In the listing that follows, locate the line containing "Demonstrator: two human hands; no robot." and the line containing "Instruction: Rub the". Retype exactly those two lines and every line between them, and nothing more.

##### Supplied material #####

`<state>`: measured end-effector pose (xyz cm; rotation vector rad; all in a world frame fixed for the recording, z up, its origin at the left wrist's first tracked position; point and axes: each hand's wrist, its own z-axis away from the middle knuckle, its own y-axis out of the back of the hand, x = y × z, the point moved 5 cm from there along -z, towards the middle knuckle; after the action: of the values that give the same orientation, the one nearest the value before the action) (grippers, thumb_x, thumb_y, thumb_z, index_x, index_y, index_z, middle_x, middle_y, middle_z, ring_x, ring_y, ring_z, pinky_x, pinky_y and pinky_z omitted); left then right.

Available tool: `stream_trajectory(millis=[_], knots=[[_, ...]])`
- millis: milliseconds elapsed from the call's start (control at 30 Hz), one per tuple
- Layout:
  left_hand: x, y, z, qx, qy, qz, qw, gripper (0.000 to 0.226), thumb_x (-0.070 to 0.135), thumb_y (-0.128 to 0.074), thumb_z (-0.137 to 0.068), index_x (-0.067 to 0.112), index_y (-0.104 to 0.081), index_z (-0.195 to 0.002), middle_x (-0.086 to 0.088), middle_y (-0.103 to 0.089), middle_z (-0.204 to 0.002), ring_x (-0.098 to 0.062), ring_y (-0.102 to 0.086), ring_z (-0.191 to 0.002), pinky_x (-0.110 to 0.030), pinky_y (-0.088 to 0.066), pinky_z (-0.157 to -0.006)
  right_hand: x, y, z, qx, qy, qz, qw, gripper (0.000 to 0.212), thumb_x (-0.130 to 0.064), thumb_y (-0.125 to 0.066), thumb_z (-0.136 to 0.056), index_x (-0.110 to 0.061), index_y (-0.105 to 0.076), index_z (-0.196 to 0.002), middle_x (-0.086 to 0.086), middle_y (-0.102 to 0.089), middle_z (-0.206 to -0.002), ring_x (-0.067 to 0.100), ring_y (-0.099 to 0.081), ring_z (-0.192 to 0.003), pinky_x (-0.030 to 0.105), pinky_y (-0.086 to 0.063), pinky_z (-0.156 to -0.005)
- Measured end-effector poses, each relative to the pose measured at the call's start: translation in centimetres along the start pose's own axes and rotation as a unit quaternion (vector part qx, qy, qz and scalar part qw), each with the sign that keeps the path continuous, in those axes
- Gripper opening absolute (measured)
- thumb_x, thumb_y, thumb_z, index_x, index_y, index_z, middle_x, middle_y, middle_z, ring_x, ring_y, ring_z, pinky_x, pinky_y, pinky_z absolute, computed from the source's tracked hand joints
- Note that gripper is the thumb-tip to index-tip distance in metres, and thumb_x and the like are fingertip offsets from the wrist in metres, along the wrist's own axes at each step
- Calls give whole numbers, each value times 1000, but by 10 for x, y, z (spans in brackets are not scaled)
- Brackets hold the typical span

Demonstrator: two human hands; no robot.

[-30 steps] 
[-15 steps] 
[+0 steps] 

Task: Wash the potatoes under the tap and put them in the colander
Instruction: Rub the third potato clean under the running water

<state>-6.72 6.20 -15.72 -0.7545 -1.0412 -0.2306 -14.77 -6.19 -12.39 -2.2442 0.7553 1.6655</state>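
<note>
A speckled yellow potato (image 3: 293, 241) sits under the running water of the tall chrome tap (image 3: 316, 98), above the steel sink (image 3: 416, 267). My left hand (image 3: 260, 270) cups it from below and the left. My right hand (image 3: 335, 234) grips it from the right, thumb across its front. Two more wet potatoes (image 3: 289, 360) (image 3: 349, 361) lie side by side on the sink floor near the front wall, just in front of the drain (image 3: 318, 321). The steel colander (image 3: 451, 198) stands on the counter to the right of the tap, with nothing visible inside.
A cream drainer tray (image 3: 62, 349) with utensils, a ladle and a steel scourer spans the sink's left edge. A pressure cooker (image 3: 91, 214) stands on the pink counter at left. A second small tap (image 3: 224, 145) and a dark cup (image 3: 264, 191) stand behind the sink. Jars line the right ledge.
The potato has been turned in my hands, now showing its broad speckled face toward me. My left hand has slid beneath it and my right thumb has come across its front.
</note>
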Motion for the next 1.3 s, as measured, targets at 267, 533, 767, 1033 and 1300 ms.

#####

### Answer for the task
Demonstrator: two human hands; no robot.

[-30 steps] 
[-15 steps] 
[+0 steps] 

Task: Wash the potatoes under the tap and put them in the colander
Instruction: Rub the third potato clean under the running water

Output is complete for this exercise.